====== Dataset extract

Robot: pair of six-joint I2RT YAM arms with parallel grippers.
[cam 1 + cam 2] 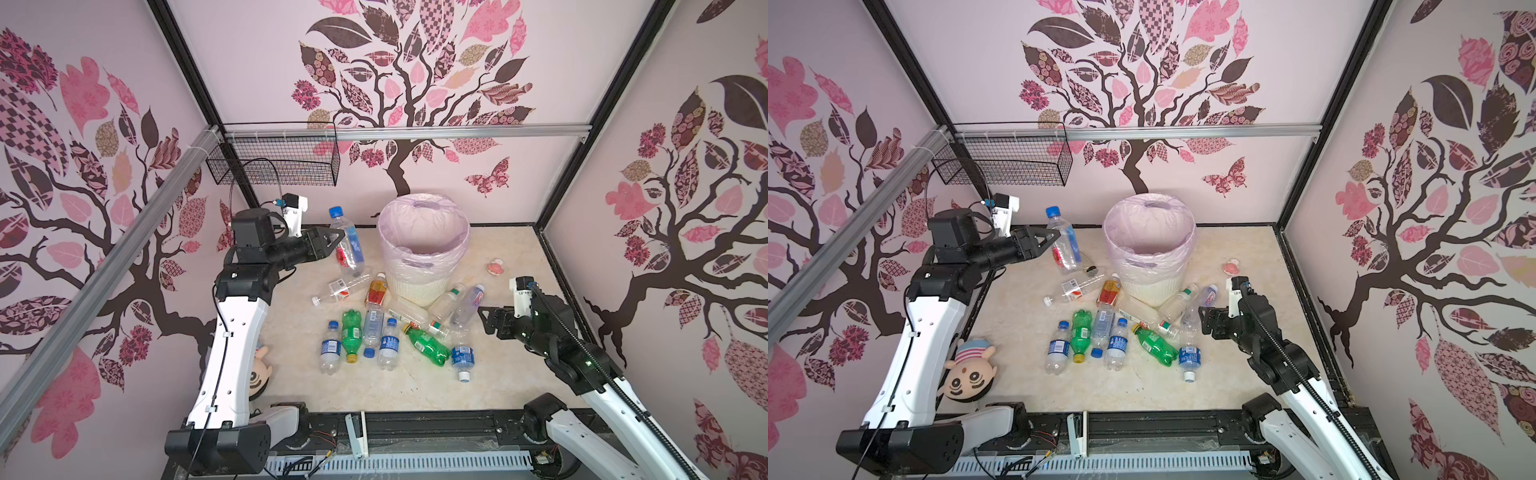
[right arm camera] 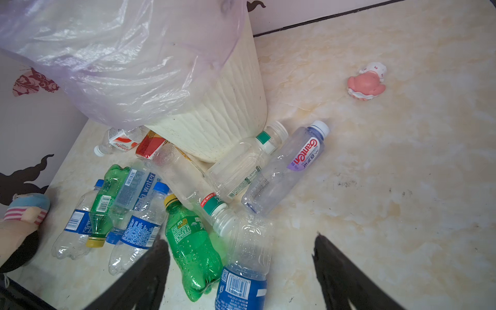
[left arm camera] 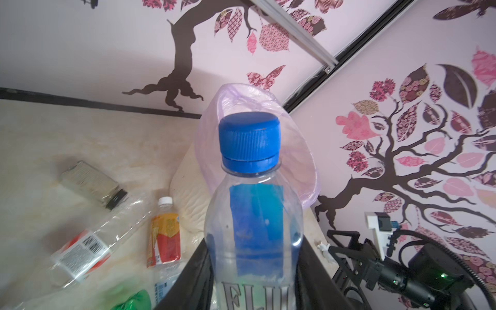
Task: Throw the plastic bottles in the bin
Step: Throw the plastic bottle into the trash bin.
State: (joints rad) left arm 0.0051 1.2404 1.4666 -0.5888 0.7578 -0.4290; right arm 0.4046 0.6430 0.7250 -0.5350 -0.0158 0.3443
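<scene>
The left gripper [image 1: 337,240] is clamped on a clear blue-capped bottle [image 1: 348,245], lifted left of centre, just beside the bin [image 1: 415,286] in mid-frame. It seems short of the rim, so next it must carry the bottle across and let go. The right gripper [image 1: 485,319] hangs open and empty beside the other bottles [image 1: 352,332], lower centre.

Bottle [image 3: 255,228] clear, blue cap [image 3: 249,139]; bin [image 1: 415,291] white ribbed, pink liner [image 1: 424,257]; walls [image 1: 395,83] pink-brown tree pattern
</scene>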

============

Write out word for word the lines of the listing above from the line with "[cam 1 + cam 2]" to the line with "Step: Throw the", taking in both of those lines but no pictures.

[cam 1 + cam 2] 
[right arm camera] 
[left arm camera] 
Task: Throw the plastic bottles in the bin
Step: Throw the plastic bottle into the trash bin.

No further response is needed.